I think this line of reasoning might be applied not just to our age but to “age” or aging period. In retirement, at 72 years of age, I find that most of the rules that once governed and determined my daily routine are gone. And they have gone, not because something as abstract as ‘the age’ has taken them away, but because the very material processes by which I might support and maintain those rules and routines have dramatically altered. I can no longer run without endangering my ankles, and I can no longer jump because my knees swell up. Sure, I could do these things I suppose, but then I would really pay for it, by becoming immobilized. There are quite a few things—some of them very important—that I can no longer do, not because I don’t want to, but because I can’t.
It’s the strangest thing to watch young men playing basketball. They run for hours flowing effortlessly, forwards and backwards and sideways, up and down the court. And I remember and can feel somewhere in my bones that once upon a time I could do that and I enjoyed doing it too, but I no longer can. It hurts to watch. I don’t know if it is worth it. I didn’t understand before when people would say, “That was another lifetime.” Now I do. I look at those young men and I think of things I did when I was twenty and I can’t imagine how I ever did them. That must have been another lifetime.
It isn’t just that “the age” is riven with anxiety—I think it is—but that anxiety is, as they say, baked into the process of aging.

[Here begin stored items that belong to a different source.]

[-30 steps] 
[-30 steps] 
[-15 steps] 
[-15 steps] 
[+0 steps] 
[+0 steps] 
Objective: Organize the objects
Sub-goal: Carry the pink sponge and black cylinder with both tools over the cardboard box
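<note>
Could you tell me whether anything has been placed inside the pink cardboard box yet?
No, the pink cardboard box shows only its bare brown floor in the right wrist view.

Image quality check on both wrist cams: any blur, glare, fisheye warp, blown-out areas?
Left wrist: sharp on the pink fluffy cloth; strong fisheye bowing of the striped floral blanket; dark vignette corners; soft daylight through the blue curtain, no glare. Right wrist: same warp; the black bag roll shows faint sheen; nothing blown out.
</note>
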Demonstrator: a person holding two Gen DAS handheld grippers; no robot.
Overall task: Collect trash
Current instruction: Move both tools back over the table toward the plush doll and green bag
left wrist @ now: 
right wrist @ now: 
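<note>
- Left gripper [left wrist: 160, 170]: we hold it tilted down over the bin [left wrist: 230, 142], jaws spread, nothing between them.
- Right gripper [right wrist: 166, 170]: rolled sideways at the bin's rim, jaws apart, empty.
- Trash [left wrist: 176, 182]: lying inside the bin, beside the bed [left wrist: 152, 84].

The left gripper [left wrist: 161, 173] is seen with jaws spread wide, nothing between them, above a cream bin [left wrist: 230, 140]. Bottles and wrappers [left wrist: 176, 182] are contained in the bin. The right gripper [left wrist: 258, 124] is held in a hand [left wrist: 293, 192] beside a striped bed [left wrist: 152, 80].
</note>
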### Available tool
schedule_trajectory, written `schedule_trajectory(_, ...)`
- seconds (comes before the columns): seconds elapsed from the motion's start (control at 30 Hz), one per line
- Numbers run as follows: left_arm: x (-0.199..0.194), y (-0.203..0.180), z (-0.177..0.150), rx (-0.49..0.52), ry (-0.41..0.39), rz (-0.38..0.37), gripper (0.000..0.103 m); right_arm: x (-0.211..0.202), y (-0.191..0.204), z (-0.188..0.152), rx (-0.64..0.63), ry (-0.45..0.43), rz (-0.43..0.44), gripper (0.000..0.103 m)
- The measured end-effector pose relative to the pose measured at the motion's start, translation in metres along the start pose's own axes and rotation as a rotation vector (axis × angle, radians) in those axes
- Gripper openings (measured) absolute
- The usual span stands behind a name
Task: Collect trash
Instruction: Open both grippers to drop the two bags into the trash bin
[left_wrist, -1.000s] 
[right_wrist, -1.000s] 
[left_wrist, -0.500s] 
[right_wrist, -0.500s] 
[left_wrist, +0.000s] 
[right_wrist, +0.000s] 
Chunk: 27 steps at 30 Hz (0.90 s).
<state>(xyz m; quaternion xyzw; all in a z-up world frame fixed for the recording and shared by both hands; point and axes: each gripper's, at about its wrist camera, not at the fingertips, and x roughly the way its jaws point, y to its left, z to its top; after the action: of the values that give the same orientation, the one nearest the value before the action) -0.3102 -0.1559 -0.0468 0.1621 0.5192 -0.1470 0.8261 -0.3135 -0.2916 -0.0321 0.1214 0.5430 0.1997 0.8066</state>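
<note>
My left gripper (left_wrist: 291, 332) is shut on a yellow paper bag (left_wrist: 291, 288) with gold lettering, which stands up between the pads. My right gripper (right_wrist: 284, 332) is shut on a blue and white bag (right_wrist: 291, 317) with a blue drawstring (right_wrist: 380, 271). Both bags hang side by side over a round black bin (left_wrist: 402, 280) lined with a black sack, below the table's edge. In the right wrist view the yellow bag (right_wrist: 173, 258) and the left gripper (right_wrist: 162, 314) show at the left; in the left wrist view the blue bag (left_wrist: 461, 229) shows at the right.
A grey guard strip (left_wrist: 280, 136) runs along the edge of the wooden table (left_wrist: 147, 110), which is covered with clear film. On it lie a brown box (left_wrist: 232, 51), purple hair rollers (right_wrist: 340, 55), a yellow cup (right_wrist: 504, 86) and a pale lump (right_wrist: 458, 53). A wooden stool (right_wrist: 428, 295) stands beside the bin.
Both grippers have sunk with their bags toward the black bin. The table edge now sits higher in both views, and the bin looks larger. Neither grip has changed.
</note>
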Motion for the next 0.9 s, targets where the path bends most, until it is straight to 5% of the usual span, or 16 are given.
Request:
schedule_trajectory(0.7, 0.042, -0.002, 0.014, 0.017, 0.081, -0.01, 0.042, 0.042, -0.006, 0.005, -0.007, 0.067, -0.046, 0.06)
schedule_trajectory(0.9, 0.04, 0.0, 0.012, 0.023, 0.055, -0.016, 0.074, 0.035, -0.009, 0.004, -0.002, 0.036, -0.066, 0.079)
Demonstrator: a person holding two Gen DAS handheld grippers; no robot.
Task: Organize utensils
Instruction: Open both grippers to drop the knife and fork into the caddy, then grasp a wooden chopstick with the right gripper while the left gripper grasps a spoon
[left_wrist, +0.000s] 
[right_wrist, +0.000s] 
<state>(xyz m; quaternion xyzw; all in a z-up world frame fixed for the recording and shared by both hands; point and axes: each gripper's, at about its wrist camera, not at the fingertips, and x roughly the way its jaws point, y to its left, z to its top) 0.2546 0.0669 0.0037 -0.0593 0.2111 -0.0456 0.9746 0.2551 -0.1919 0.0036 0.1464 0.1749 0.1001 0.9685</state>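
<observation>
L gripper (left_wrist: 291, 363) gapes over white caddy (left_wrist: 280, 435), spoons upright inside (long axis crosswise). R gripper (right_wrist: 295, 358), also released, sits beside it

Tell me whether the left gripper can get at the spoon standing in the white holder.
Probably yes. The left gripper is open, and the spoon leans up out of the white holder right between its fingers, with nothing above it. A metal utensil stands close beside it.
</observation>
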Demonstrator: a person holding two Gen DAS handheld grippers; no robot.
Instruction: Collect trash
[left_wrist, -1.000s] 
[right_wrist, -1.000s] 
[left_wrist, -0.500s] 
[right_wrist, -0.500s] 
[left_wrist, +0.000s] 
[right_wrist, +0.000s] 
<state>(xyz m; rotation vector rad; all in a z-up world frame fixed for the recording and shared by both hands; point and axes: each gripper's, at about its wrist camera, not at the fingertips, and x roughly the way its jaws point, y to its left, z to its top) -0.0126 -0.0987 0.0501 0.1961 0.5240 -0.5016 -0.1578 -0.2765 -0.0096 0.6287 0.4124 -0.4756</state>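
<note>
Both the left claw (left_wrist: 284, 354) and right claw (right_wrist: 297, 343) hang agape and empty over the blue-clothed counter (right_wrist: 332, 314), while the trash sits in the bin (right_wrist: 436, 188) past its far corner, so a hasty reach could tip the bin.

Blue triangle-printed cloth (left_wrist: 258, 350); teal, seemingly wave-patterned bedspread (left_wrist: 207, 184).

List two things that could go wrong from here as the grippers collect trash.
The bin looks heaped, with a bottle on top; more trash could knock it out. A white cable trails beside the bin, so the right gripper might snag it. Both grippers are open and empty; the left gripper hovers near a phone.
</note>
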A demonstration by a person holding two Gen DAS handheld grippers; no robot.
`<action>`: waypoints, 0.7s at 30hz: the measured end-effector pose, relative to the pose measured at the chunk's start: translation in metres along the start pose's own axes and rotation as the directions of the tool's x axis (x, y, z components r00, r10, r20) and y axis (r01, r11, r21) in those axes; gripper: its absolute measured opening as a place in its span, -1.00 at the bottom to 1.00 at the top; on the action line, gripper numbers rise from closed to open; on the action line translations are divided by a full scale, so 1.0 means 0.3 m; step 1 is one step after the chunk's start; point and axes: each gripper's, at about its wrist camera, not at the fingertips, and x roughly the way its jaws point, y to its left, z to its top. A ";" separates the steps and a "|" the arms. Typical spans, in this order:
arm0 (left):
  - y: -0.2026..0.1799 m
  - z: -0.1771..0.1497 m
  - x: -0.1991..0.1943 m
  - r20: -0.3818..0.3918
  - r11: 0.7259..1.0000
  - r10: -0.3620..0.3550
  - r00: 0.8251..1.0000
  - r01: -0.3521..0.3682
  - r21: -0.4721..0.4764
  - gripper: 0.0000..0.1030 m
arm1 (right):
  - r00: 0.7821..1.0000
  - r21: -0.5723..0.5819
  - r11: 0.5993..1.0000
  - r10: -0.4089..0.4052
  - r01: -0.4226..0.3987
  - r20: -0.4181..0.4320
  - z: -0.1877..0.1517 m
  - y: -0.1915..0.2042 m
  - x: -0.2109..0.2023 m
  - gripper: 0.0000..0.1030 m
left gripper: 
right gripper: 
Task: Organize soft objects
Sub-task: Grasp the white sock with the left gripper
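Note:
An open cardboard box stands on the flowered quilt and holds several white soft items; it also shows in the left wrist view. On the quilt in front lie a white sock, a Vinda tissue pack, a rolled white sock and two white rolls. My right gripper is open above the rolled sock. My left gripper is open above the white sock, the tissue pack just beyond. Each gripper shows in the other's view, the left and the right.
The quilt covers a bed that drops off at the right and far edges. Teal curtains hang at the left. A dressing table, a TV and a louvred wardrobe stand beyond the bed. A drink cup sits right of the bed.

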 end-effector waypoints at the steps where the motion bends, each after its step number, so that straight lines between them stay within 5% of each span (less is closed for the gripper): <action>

It’s a sort of double whammy. Living in an age of ambiguity at an age that itself is ambiguous. I mean old people don’t even know what to call ourselves. I happened to mention that, according to an organization for seniors, people over 70 years old are “elderly.” And one of the people sitting nearby said she was over 70 and be damned if she was “elderly.” People over 80, she said, were elderly. And identity concerns like this are small potatoes when contrasted with the really important ones like what are the rules and traditions for determining how long one should live (when in the past, not that long ago, one would have been dead already). Or what the hell should I indicate in my DNR’s?